E tudo o que é cultura, pode tanto ser construído quanto desconstruído. Logo, é perfeitamente possível falarmos de uma cultura de equidade de gênero, de uma cultura de equidade racial, de uma cultura de respeito pela diversidade sexual, de uma cultura de compartilhamento e equidade socioeconômica, de uma cultura de justiça e paz, de uma cultura de cooperação - ao invés de exploração. Mas feita essa distinção entre natureza e cultura, fica uma questão: religião é cultura ou natureza? Ou seja, é ou não é uma criação humana? O fato é que agradando ou não, a resposta é que a religião é uma criação humana e, portanto, não está na natureza. Catolicismo, protestantismo, islamismo, umbanda e muitas outras têm locais e datas de fundação, ou seja, não existiram desde sempre. E como criações e instituições humanas, as religiões estão sujeitas a todas as contradições da humanidade: elas mesclam luzes e sombras, virtudes e lacunas, contribuições e prejuízos; podem auxiliar na libertação do ser humano, na construção de sua autonomia, mas também podem escravizá-lo; podem contribuir para um mundo mais justo, pacífico, fraterno, mas também podem estimular preconceitos, estereótipos, visões distorcidas e até mesmo violência. Podem mesmo auxiliar em alguns pontos e prejudicar em outros simultaneamente.

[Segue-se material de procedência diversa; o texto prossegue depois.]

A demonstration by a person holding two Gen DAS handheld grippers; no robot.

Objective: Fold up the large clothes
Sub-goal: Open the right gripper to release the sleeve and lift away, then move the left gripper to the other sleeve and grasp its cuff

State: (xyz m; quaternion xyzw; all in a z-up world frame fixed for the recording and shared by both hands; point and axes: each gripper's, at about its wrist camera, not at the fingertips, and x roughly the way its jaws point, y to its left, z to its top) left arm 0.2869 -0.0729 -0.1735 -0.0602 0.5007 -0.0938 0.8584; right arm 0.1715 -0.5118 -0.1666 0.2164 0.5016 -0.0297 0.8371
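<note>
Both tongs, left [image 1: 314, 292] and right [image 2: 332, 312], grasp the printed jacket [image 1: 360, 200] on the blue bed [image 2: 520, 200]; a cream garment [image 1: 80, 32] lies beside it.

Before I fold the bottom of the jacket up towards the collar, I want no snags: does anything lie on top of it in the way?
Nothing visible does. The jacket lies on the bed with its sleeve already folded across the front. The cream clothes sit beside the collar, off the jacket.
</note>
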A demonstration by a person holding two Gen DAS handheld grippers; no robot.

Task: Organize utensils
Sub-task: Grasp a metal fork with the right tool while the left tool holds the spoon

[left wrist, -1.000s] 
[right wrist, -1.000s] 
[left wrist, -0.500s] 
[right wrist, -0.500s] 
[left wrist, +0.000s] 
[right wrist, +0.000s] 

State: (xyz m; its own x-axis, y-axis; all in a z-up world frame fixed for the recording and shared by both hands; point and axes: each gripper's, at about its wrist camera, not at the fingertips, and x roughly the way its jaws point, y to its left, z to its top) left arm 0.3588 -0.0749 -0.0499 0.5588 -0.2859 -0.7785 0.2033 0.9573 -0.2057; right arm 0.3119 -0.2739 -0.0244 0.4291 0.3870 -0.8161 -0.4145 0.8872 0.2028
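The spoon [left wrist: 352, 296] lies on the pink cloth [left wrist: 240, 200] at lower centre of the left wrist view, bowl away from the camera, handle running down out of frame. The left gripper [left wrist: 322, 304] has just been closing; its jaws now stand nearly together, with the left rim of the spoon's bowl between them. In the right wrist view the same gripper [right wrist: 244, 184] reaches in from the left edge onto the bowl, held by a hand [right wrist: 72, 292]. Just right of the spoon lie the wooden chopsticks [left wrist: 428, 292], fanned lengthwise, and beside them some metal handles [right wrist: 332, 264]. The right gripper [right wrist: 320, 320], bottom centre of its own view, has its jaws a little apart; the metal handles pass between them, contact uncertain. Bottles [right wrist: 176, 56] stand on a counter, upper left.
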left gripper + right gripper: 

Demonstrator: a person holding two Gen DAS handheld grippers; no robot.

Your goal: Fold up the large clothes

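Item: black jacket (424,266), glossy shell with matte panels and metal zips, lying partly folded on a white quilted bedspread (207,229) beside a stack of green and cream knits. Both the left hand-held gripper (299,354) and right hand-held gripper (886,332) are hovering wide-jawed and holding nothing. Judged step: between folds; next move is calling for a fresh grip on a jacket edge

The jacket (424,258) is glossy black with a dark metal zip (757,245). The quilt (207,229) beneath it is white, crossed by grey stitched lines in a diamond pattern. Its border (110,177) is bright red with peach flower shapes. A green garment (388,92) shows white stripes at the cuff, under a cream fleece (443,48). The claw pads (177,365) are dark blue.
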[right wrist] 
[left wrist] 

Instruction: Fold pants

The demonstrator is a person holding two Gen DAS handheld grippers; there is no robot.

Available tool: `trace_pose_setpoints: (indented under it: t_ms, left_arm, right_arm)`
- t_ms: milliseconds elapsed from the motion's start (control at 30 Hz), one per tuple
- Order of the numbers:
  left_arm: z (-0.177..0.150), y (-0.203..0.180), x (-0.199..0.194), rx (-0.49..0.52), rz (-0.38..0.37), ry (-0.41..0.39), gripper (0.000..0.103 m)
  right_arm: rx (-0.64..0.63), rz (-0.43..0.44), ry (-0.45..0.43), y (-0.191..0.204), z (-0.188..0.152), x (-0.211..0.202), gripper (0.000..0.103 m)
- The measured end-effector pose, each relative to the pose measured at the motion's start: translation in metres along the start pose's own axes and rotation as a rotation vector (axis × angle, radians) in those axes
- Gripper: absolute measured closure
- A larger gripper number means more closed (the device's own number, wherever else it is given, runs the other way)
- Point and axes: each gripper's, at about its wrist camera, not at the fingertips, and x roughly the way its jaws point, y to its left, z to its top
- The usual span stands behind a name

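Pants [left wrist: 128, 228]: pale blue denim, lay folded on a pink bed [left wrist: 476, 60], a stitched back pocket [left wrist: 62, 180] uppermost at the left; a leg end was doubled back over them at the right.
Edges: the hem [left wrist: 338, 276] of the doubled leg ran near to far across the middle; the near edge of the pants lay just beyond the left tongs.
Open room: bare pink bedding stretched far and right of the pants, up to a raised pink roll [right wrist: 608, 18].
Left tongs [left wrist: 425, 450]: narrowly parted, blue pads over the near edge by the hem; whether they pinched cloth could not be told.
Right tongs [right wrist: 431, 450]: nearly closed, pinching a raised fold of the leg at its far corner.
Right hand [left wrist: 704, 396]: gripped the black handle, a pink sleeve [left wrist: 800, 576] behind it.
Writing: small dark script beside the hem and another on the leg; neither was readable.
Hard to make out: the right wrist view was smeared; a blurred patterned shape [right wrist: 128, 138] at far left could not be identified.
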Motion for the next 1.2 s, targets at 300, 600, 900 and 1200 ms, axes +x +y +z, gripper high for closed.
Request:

Logo, sendo a religião um elemento da cultura, proveniente do ser humano, ela precisa ser encarada de forma crítica também. Os livros chamados de sagrados foram escritos e organizados por mãos humanas, e todo ser humano é limitado. Essas obras podem conter muitos ensinos, histórias e reflexões úteis, inspiradoras, belas, mas também contém elementos e ideias que são de outro contexto histórico, social, cultural e que na atualidade podem mesmo ser absurdos. Logo, é preciso filtrar o humano e aproveitar o que for realmente superior e útil. Para isso, é necessária uma crítica saudável e madura. E, para além disso, uma cultura de diálogo, abertura e não dogmatismo.


Num contraponto a religião, temos a espiritualidade. Para mim, espiritualidade seria qualquer sensação ou percepção no ser humano que transcende, de alguma forma, o estritamente material e fisiológico. Por exemplo: uma pessoa está em uma praça cheia de natureza e tranquilidade e, fechando seus olhos, ouve o canto dos pássaros e sente o vento suave que desliza sobre sua pele; nesse estado de relaxamento e contemplação é tomado por uma profunda sensação de conexão com toda a vida ali presente, é envolvido por uma alegria e sensação de bem-estar profundas. Neste momento, essa pessoa estaria vivenciando um momento de transcendência do material, ou, com outras palavras, um momento de espiritualidade.


É possível dar outros exemplos: andar por um museu e deparar-se com uma obra de arte que te emociona, arrepia e sensibiliza; ter momentos de trocas intelectuais, debates e reflexões que te empolgam e inspiram; abraçar alguém que ama e sentir uma sensação de paz e alegria que não é possível descrever em palavras; observar o pôr do sol e ser tomado por um sentimento de admiração pela beleza e grandiosidade da natureza; receber o carinho de pessoas queridas durante seu aniversário e sentir com isso uma profunda gratidão pela vida e pelos afetos; orar com fé e sentir um tipo de conexão, amparo e conforto. Todas essas sensações ou percepções que ultrapassam a barreira do estritamente material são, no que estamos desenvolvendo aqui, momentos de espiritualidade.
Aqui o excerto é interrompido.